The next time you reach for a cup of coffee, notice how your hand wobbles slightly from your predetermined path, even after repeated practice. Such wobbling is not acceptable in the Shuttle's arm. The orbiter's bay may be the size of a boxcar, with a similar cargo-carrying function, but the cargo could be as delicate as a cabinet full of Dresden china. Also, the cargo-bay doors are not just covers. They also house radiators designed to get rid of the heat generated by Columbia's electrical equipment. These radiators and the cargo bay are crisscrossed with lines carrying high-pressure coolants, electric power, and other services. Inadvertent contact with these vital, fragile components must not occur.

But how can a single astronaut, acting through two hand controllers like those which guide Columbia from her forward control station, possibly keep track of three huge arm segments moving six ways at once? Again the answer came from the way Canadarm mimics our own bodies. When we reach for that cup of coffee, we do not consciously command our wrist to rotate, our elbow to pitch down, our shoulder to yaw left. Our eyes set a goal, and our brain achieves that goal without troubling our active mind. Similarly, the operator of the arm uses hand controllers in the crew compartment to command Canadarm's end effector to move in a desired direction. Shipboard computers then determine what each part of the complex system should do to fulfil that demand in the safest, most effective way.

The end effector .
Canadarm's hand leaves no finger prints. The end effector uses a unique wire-wrapping mechanism to seize targets (NASA)

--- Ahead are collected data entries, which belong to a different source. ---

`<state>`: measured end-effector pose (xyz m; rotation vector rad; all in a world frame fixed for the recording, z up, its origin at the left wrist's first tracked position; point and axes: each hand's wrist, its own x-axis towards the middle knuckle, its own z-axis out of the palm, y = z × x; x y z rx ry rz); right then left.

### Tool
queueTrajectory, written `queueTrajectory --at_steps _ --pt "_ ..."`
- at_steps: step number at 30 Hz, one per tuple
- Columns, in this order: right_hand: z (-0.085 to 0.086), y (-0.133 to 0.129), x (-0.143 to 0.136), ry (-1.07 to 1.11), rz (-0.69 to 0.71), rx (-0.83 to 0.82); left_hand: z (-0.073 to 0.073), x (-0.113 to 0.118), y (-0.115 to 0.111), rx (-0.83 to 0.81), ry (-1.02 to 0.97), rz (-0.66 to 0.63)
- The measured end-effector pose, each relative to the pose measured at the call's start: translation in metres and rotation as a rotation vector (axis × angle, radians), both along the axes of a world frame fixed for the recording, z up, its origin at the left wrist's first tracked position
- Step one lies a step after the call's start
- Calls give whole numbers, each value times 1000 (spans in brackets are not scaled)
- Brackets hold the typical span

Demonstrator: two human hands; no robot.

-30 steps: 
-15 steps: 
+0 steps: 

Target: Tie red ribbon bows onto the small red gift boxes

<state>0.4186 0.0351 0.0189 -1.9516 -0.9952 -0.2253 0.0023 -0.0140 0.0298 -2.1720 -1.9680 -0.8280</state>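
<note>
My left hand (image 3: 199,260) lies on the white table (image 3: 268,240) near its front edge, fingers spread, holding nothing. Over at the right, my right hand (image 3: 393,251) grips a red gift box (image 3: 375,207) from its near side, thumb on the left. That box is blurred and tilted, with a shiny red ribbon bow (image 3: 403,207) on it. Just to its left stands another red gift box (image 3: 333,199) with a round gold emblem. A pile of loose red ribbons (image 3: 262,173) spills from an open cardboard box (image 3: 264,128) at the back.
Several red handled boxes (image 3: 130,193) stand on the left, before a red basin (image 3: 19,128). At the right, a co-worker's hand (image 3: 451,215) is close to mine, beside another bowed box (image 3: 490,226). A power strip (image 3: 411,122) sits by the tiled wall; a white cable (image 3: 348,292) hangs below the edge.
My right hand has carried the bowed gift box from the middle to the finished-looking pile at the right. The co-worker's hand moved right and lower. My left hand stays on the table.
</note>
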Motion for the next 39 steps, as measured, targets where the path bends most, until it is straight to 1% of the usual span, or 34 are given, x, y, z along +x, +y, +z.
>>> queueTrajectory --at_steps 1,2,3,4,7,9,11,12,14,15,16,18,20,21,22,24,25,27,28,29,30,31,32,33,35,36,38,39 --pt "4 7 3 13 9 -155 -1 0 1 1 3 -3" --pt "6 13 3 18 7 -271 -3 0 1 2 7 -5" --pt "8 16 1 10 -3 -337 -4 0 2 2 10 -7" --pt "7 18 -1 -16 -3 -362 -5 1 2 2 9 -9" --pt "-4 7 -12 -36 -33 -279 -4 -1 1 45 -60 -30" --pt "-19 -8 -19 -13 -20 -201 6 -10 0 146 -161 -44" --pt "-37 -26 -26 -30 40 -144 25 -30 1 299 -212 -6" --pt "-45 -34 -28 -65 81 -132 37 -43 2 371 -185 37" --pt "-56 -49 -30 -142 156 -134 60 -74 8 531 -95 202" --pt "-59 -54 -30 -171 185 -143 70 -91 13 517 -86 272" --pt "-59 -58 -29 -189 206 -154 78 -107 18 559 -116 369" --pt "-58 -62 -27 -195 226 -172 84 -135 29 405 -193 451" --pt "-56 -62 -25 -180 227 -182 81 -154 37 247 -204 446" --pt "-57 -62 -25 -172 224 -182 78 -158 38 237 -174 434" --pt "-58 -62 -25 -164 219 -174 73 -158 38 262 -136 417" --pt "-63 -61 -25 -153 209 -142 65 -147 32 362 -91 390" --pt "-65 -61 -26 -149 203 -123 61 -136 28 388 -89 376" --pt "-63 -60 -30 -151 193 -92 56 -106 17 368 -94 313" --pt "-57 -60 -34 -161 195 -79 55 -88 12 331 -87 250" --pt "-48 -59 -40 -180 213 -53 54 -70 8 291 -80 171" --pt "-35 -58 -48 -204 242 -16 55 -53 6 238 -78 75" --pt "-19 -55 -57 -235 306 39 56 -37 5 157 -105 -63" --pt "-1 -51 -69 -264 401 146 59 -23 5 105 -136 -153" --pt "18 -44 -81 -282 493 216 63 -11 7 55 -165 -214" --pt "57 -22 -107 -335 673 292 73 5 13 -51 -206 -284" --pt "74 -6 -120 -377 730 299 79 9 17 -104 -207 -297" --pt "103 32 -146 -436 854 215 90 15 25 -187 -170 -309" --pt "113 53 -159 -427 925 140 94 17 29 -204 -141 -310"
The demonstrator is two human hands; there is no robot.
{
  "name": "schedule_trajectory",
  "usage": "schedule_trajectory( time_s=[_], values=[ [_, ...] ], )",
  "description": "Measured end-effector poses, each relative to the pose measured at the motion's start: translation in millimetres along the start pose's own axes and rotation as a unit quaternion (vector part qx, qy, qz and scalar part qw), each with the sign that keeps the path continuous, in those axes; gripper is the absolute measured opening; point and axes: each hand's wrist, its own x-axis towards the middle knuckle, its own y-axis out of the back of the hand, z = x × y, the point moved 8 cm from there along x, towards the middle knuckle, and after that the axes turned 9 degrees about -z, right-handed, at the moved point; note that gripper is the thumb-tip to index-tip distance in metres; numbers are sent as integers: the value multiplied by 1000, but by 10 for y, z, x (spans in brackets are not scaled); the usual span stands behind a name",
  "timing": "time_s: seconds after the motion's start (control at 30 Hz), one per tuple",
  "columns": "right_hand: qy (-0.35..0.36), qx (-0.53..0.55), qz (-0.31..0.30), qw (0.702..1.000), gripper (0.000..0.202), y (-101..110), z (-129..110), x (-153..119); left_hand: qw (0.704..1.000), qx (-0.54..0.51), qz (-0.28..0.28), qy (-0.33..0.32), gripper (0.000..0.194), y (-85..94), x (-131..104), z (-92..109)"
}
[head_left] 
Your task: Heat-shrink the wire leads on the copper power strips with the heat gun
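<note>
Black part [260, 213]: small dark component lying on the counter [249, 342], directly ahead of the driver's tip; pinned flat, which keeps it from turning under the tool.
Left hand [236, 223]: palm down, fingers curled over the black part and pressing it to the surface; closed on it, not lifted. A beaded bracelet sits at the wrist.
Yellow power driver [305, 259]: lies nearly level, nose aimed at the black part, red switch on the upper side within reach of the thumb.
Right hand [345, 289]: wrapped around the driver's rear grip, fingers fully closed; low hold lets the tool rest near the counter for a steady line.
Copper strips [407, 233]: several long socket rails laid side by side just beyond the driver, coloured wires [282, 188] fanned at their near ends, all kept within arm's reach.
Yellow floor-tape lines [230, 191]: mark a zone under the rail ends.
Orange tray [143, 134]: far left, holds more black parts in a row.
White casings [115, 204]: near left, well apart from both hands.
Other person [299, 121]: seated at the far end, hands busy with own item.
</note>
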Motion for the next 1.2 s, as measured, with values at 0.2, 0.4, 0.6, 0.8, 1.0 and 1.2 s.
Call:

The first space arm was officially signed over to NASA in February 1981, at the Spar plant in Toronto where it had been built. Trucked gingerly to Kennedy Space Center by the same driver who had taken the King Tutankhamon exhibit across North America the previous year, Canadarm was integrated into Columbia in June 1981. At that time, NASA officials praised Canadarm as an exemplary subsystem: dependable, simple to install, and virtually trouble-free. There were, however, a few tense moments still to come. In August 1981, data analyses from the first mission showed that, fractions of a second after the huge solid-fuel boosters had ignited, an airborne shock wave reflected from the launch complex and "twanged" Columbia with a force that, at some frequencies, was many times what had been predicted. NASA immediately began to modify the launch complex, adding massive "water hammocks" underneath the SFB nozzles and increasing the flow rate of the water ducted beneath Columbia to dampen liftoff shock. This did, in fact, virtually eliminate the problems at launch.

Canadarm now takes its place as a vital component of NASA's Space Transportation System. With the success of the third launch, the attention of NASA will move away from the Shuttle system itself and on to the deploying of cargo in space. It is, after all, the Shuttle's raison d'etre.